In December, two months after Locke began training for the ride, her boyfriend, Randy Hostetler, 32, contracted a virulent flu and died within 72 hours. Devastated, she quit training and dropped to “about 108 pounds in my cowboy boots.”

Getting back on her bike, she says, “I really bonked,” but other riders gently prodded her to hang tough. “It’s like I’ve had someone up there saying, ‘OK, you’re assigned to Nancy. We’re doing this as a group and you don’t leave anybody behind.’ ”

The AIDS Ride is about fund-raising, but also about people of differing lifestyles and sexual orientation forming a community with a common cause. By the third day, says Lorri Jean, executive director of the Gay & Lesbian Center, misgivings have melted and everyone is “engaged in one noble pursuit,” sharing meals, tents, showers.

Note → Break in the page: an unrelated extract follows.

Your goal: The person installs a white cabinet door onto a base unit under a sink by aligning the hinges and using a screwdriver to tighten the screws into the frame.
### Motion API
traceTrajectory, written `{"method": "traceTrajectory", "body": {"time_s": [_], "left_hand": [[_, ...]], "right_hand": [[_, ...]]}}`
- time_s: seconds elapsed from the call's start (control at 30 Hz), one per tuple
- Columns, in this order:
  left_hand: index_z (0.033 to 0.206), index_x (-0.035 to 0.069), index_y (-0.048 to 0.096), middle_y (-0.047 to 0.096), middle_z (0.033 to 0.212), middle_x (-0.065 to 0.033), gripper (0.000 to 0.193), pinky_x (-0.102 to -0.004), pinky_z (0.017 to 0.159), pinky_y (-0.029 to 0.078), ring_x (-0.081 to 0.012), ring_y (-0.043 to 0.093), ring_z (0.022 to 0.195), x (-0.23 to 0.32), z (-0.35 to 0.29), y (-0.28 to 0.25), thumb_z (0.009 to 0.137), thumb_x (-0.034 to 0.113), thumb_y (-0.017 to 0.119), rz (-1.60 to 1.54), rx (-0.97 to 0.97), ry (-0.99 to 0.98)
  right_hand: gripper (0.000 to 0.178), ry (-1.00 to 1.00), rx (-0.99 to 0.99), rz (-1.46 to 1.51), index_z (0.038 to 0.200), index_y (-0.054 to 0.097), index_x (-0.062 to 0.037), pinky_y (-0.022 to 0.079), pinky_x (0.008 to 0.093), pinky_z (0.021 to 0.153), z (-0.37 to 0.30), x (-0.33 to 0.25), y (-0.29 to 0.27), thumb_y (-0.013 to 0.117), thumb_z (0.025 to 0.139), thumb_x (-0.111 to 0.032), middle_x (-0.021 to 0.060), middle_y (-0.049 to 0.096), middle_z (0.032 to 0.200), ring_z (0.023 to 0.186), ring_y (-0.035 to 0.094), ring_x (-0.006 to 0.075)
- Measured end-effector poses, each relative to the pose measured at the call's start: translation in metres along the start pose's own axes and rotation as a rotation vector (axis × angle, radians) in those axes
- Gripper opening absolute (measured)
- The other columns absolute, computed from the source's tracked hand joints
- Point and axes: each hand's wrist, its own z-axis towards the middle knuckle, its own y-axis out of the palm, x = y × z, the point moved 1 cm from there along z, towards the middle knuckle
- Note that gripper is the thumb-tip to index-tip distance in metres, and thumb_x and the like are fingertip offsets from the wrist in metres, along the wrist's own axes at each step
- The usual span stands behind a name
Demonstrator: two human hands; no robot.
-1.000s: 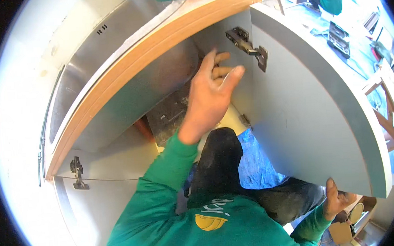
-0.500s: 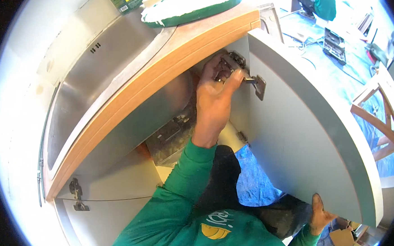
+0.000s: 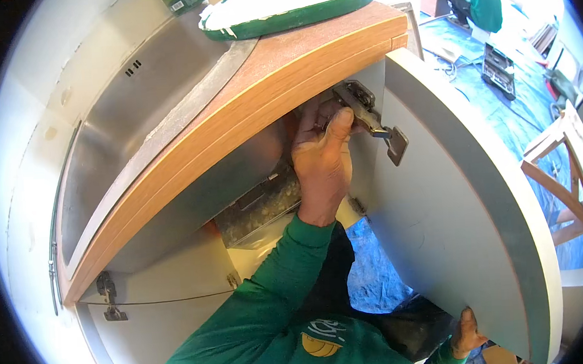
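Note:
My left hand (image 3: 323, 157) reaches up under the worktop beside the upper metal hinge (image 3: 371, 117). Its fingers are curled in shadow and its thumb lies close to the hinge arm; whatever they hold is hidden. The hinge joins the cabinet's side wall to a grey cabinet door (image 3: 454, 219) that stands swung out. Low on that door, my right hand (image 3: 469, 334) grips the edge, thumb on the inner face and the other fingers out of sight behind it. A lower hinge (image 3: 358, 206) sits farther down the same door.
Above is a wood-edged worktop (image 3: 324, 60) with a steel sink (image 3: 121, 125) and a green-rimmed lid of white paste (image 3: 288, 12). A clear box (image 3: 260, 210) lies inside the cabinet. Blue sheeting (image 3: 473, 104) covers the floor, where an open toolbox (image 3: 498, 69) and a co-worker (image 3: 477, 0) are.
My left thumb and fingers have shifted off the hinge to its left side, leaving more of its arm exposed. My right hand keeps its grip low on the door. The view has tilted slightly.

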Motion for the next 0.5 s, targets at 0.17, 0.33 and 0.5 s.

The ride, the model for other AIDS rides nationwide, started with 500 riders raising $1.8 million in 1994. That first year, as organizers agonized about whether a corporate sponsor would agree to identify with AIDS, Tanqueray came on board and remains the major sponsor.

“This ride has been a miracle. It has literally saved lives,” Jean says.

The San Francisco AIDS Foundation will get $2 million, but because each rider commits to raising at least $2,500 and most are from Southern California, the L.A. center gets the lion’s share. This means, Jean says, that the center--with 14,000 client visits monthly and an annual budget of $19 million--can offer free or minimal cost help “from the instant someone tests positive to the most acute care.” The center gets 57% of its funding from the federal government. The rest must be raised privately.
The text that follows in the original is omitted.